What the exercise asks:
This exercise calls for all the entries that follow to be set down exactly, without their images.

Stored items from a collection
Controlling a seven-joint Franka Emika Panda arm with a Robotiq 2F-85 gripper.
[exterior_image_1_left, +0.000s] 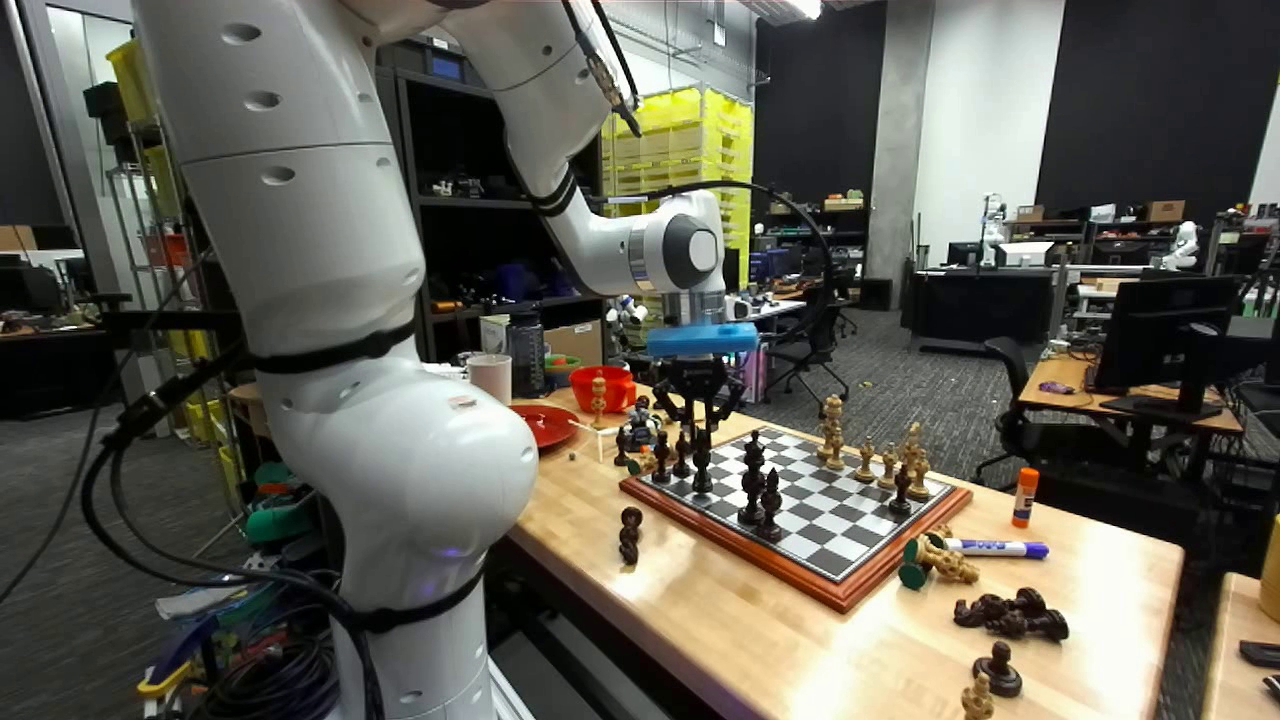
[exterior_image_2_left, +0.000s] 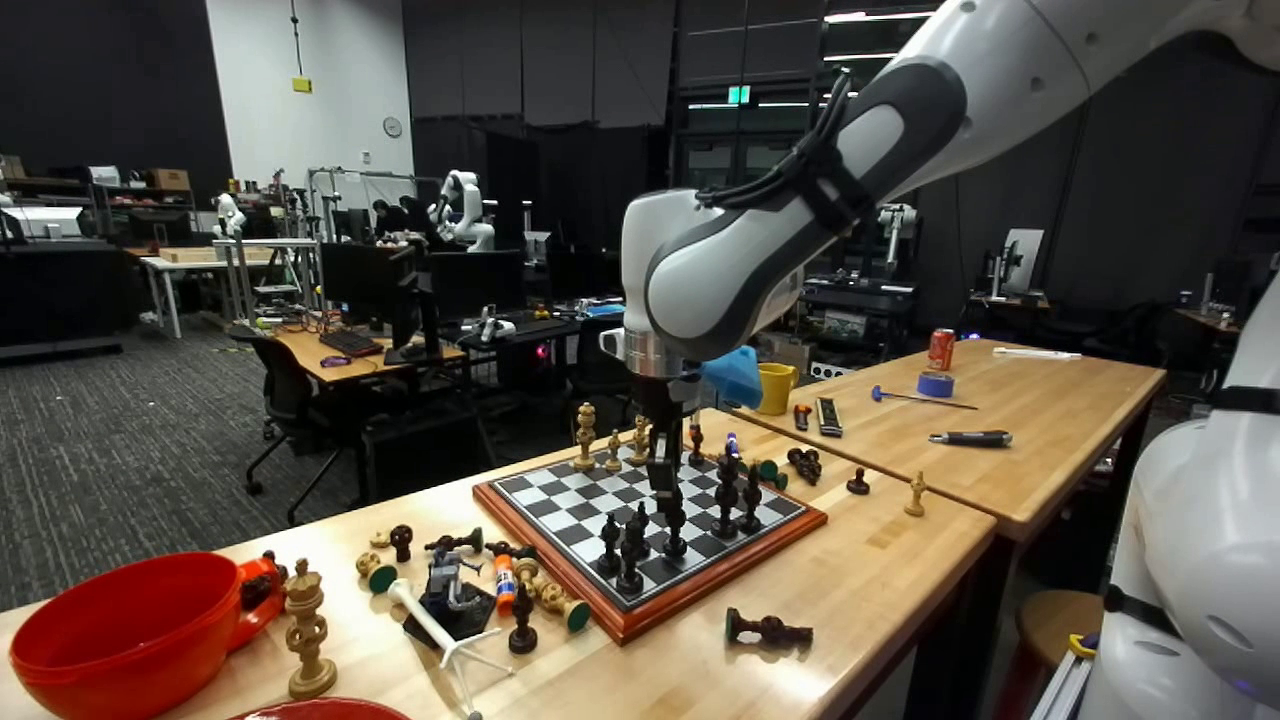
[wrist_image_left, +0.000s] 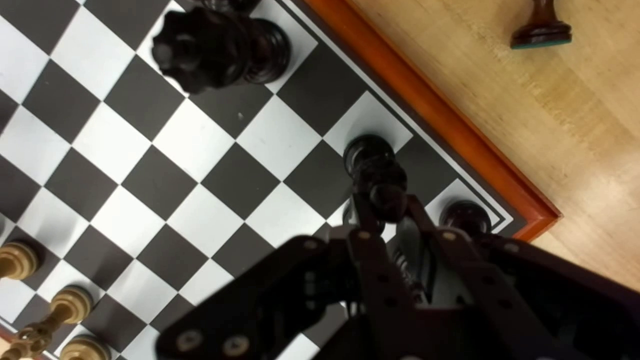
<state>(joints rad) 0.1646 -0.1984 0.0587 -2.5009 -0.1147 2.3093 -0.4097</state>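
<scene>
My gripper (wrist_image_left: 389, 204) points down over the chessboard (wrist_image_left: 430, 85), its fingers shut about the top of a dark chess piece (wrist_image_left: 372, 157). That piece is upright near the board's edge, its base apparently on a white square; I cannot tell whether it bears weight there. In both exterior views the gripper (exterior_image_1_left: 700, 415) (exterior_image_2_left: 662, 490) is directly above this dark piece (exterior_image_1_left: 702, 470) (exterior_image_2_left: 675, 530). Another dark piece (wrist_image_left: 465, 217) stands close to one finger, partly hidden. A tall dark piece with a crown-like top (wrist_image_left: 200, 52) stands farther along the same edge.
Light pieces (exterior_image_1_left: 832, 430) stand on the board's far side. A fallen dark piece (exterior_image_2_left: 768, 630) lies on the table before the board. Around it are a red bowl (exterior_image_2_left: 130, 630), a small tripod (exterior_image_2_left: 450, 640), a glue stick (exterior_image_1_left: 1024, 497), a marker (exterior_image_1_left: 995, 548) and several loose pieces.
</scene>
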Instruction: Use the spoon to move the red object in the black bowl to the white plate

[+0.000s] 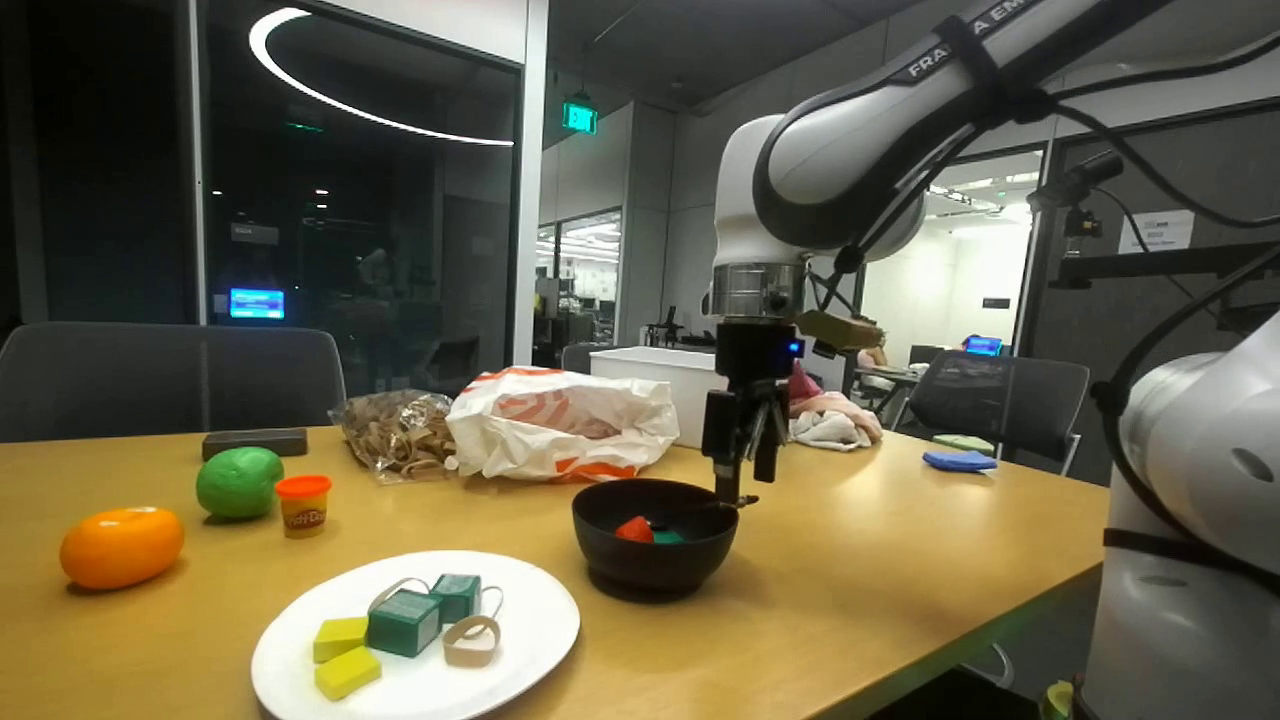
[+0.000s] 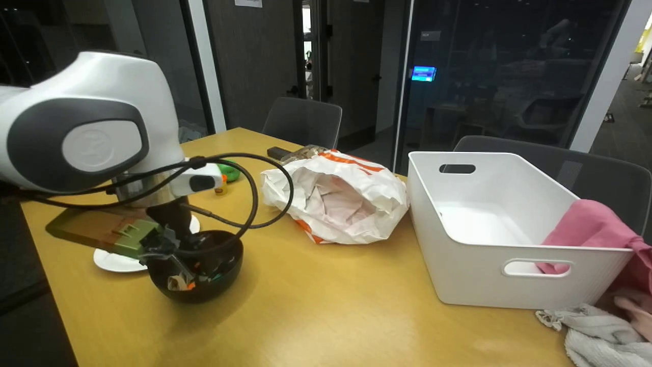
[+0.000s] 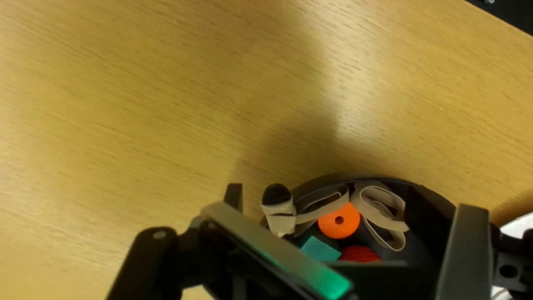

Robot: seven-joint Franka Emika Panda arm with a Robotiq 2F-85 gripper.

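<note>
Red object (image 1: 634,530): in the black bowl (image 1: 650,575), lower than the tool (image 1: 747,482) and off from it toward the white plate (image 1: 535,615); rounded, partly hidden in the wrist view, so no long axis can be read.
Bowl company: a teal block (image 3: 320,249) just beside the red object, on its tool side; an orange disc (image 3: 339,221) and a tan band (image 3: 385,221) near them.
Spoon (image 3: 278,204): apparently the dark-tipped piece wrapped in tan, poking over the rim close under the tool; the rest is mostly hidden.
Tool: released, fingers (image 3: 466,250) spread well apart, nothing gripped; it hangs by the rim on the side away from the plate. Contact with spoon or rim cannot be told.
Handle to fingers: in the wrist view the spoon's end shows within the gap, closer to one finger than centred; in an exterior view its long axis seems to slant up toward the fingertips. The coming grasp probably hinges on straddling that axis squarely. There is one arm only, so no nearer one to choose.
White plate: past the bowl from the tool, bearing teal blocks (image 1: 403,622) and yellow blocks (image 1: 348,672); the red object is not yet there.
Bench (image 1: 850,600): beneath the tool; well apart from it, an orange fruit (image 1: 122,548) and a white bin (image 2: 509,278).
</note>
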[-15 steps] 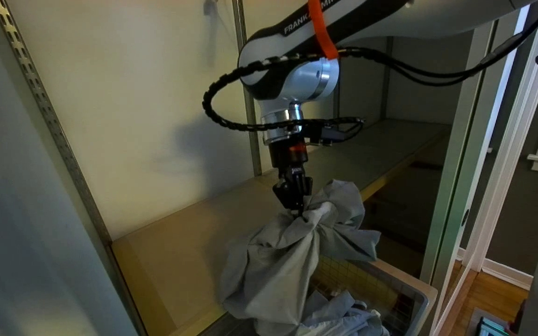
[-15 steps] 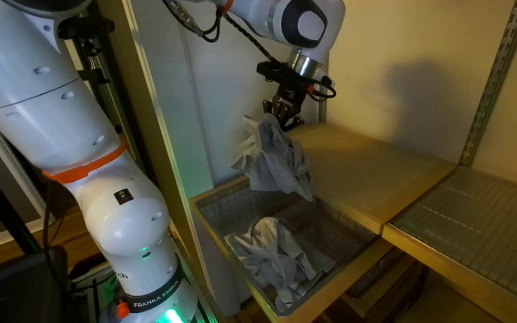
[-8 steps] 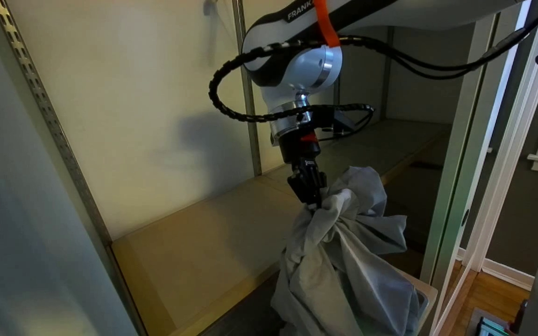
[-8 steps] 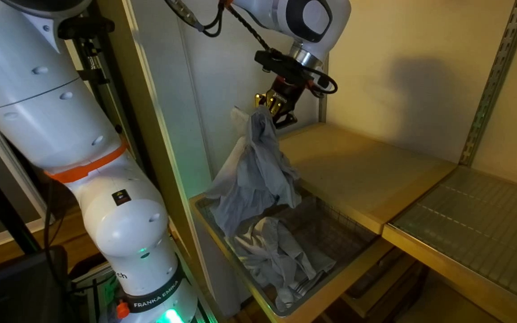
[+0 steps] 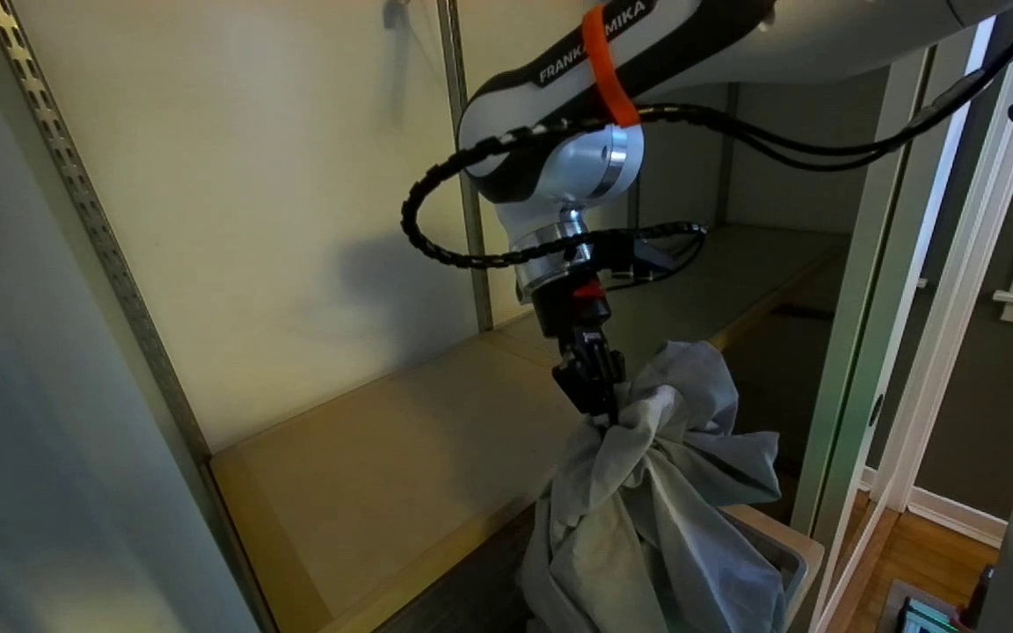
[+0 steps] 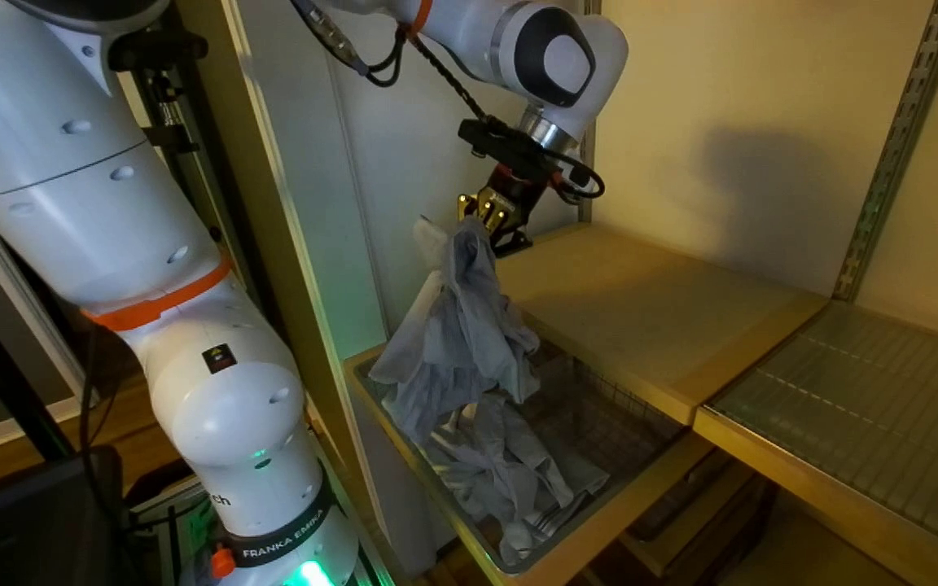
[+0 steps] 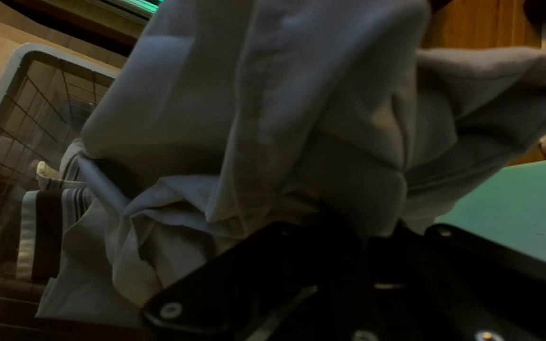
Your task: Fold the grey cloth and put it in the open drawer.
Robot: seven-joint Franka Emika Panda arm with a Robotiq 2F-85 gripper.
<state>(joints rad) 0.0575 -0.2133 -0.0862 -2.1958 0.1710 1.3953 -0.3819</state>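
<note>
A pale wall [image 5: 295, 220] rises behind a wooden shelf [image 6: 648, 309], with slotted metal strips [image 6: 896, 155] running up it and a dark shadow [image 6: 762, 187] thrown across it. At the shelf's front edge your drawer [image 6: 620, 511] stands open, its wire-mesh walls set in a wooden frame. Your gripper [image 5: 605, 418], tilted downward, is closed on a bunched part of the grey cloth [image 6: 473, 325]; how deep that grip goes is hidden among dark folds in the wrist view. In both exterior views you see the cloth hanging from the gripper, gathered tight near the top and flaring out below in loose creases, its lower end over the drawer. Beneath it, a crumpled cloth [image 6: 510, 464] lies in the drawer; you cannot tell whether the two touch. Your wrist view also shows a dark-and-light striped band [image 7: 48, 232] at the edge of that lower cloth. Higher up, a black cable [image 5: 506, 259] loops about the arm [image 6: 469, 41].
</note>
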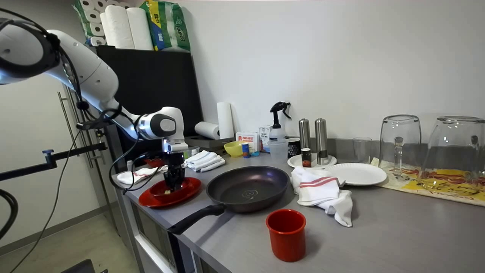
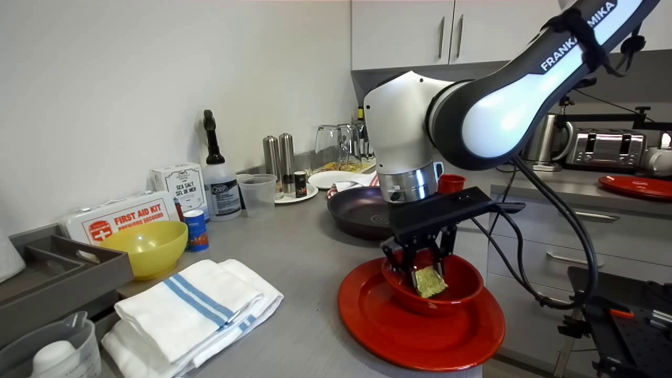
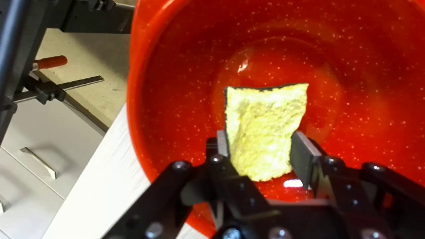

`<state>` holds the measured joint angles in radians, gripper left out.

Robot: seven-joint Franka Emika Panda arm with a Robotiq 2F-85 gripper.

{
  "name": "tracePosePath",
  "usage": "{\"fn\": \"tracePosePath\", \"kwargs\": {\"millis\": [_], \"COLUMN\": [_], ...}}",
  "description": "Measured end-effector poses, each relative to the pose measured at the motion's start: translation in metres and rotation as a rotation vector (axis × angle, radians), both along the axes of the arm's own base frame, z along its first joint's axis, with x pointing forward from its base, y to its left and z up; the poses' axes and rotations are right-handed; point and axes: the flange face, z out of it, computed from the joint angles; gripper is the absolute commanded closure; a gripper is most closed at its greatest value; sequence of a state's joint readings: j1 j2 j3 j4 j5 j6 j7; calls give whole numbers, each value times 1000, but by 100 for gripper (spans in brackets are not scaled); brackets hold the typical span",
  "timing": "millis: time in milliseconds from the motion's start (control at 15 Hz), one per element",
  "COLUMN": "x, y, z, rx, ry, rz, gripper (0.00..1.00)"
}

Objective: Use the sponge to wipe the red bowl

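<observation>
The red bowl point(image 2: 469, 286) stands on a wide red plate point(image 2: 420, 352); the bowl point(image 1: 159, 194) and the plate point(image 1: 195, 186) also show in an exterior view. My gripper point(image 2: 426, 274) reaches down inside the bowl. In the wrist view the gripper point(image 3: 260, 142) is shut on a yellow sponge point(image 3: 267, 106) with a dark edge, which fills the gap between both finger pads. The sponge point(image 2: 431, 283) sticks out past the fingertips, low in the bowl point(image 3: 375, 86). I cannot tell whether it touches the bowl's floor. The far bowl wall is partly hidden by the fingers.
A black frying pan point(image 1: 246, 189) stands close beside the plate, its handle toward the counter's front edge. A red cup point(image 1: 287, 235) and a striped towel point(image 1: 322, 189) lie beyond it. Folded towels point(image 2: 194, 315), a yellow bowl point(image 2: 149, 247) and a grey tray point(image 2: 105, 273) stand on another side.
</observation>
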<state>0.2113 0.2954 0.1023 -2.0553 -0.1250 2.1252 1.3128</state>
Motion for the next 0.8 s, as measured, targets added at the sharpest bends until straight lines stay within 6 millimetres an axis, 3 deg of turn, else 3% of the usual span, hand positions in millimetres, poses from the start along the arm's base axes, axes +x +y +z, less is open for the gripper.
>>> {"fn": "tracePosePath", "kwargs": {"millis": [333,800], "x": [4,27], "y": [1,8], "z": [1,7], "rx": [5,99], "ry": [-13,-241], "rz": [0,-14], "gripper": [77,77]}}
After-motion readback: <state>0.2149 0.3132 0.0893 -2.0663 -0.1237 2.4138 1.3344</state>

Answer space:
Controlling a seven-joint Franka Emika Panda arm with a Robotiq 2F-85 gripper.
[exterior_image_1_left, +0.000s] 
[exterior_image_2_left, +0.000s] 
[wrist_image_left, +0.000s] 
<state>(joints rad) 0.1646 -0.1984 0.0587 -2.5009 -0.1147 2.3093 -0.4097</state>
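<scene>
My gripper (wrist_image_left: 389, 204) points down over the chessboard (wrist_image_left: 430, 85), its fingers shut about the top of a dark chess piece (wrist_image_left: 372, 157). That piece is upright near the board's edge, its base apparently on a white square; I cannot tell whether it bears weight there. In both exterior views the gripper (exterior_image_1_left: 700, 415) (exterior_image_2_left: 662, 490) is directly above this dark piece (exterior_image_1_left: 702, 470) (exterior_image_2_left: 675, 530). Another dark piece (wrist_image_left: 465, 217) stands close to one finger, partly hidden. A tall dark piece with a crown-like top (wrist_image_left: 200, 52) stands farther along the same edge.
Light pieces (exterior_image_1_left: 832, 430) stand on the board's far side. A fallen dark piece (exterior_image_2_left: 768, 630) lies on the table before the board. Around it are a red bowl (exterior_image_2_left: 130, 630), a small tripod (exterior_image_2_left: 450, 640), a glue stick (exterior_image_1_left: 1024, 497), a marker (exterior_image_1_left: 995, 548) and several loose pieces.
</scene>
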Instruction: Use the spoon to move the red object in the black bowl to the white plate

[+0.000s] 
[+0.000s] 
[+0.000s] 

Robot: seven-joint Franka Emika Panda arm with a Robotiq 2F-85 gripper.

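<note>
Red object (image 1: 634,530): in the black bowl (image 1: 650,575), lower than the tool (image 1: 747,482) and off from it toward the white plate (image 1: 535,615); rounded, partly hidden in the wrist view, so no long axis can be read.
Bowl company: a teal block (image 3: 320,249) just beside the red object, on its tool side; an orange disc (image 3: 339,221) and a tan band (image 3: 385,221) near them.
Spoon (image 3: 278,204): apparently the dark-tipped piece wrapped in tan, poking over the rim close under the tool; the rest is mostly hidden.
Tool: released, fingers (image 3: 466,250) spread well apart, nothing gripped; it hangs by the rim on the side away from the plate. Contact with spoon or rim cannot be told.
Handle to fingers: in the wrist view the spoon's end shows within the gap, closer to one finger than centred; in an exterior view its long axis seems to slant up toward the fingertips. The coming grasp probably hinges on straddling that axis squarely. There is one arm only, so no nearer one to choose.
White plate: past the bowl from the tool, bearing teal blocks (image 1: 403,622) and yellow blocks (image 1: 348,672); the red object is not yet there.
Bench (image 1: 850,600): beneath the tool; well apart from it, an orange fruit (image 1: 122,548) and a white bin (image 2: 509,278).
</note>
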[-15 steps] 
[-15 steps] 
[-8 steps] 
[-8 steps] 
[+0 steps] 
[+0 steps] 
[+0 steps] 
Your task: Fold the grey cloth and put it in the open drawer.
Robot: seven-joint Franka Emika Panda arm with a Robotiq 2F-85 gripper.
<state>(joints rad) 0.0575 -0.2133 -0.0862 -2.1958 0.1710 1.3953 -0.3819</state>
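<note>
A pale wall [image 5: 295, 220] rises behind a wooden shelf [image 6: 648, 309], with slotted metal strips [image 6: 896, 155] running up it and a dark shadow [image 6: 762, 187] thrown across it. At the shelf's front edge your drawer [image 6: 620, 511] stands open, its wire-mesh walls set in a wooden frame. Your gripper [image 5: 605, 418], tilted downward, is closed on a bunched part of the grey cloth [image 6: 473, 325]; how deep that grip goes is hidden among dark folds in the wrist view. In both exterior views you see the cloth hanging from the gripper, gathered tight near the top and flaring out below in loose creases, its lower end over the drawer. Beneath it, a crumpled cloth [image 6: 510, 464] lies in the drawer; you cannot tell whether the two touch. Your wrist view also shows a dark-and-light striped band [image 7: 48, 232] at the edge of that lower cloth. Higher up, a black cable [image 5: 506, 259] loops about the arm [image 6: 469, 41].
</note>
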
`<state>` holds the measured joint angles in radians, gripper left out.

Robot: seven-joint Franka Emika Panda arm with a Robotiq 2F-85 gripper.

{
  "name": "tracePosePath",
  "usage": "{\"fn\": \"tracePosePath\", \"kwargs\": {\"millis\": [_], \"COLUMN\": [_], ...}}",
  "description": "Measured end-effector poses, each relative to the pose measured at the motion's start: translation in metres and rotation as a rotation vector (axis × angle, radians), both along the axes of the arm's own base frame, z along its first joint's axis, with x pointing forward from its base, y to its left and z up; the poses' axes and rotations are right-handed; point and axes: the flange face, z out of it, computed from the joint angles; gripper is the absolute commanded closure; a gripper is most closed at its greatest value; sequence of a state's joint readings: j1 j2 j3 j4 j5 j6 j7; calls give whole numbers, each value times 1000, but by 100 for gripper (spans in brackets are not scaled); brackets hold the typical span",
  "timing": "millis: time in milliseconds from the motion's start (control at 15 Hz), one per element",
  "COLUMN": "x, y, z, rx, ry, rz, gripper (0.00..1.00)"
}

Objective: Use the sponge to wipe the red bowl

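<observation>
The red bowl point(image 2: 469, 286) stands on a wide red plate point(image 2: 420, 352); the bowl point(image 1: 159, 194) and the plate point(image 1: 195, 186) also show in an exterior view. My gripper point(image 2: 426, 274) reaches down inside the bowl. In the wrist view the gripper point(image 3: 260, 142) is shut on a yellow sponge point(image 3: 267, 106) with a dark edge, which fills the gap between both finger pads. The sponge point(image 2: 431, 283) sticks out past the fingertips, low in the bowl point(image 3: 375, 86). I cannot tell whether it touches the bowl's floor. The far bowl wall is partly hidden by the fingers.
A black frying pan point(image 1: 246, 189) stands close beside the plate, its handle toward the counter's front edge. A red cup point(image 1: 287, 235) and a striped towel point(image 1: 322, 189) lie beyond it. Folded towels point(image 2: 194, 315), a yellow bowl point(image 2: 149, 247) and a grey tray point(image 2: 105, 273) stand on another side.
</observation>
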<state>0.2113 0.2954 0.1023 -2.0553 -0.1250 2.1252 1.3128</state>
Motion for the next 0.8 s, as measured, targets added at the sharpest bends until straight lines stay within 6 millimetres an axis, 3 deg of turn, else 3% of the usual span, hand positions in millimetres, poses from the start along the arm's base axes, axes +x +y +z, less is open for the gripper.
>>> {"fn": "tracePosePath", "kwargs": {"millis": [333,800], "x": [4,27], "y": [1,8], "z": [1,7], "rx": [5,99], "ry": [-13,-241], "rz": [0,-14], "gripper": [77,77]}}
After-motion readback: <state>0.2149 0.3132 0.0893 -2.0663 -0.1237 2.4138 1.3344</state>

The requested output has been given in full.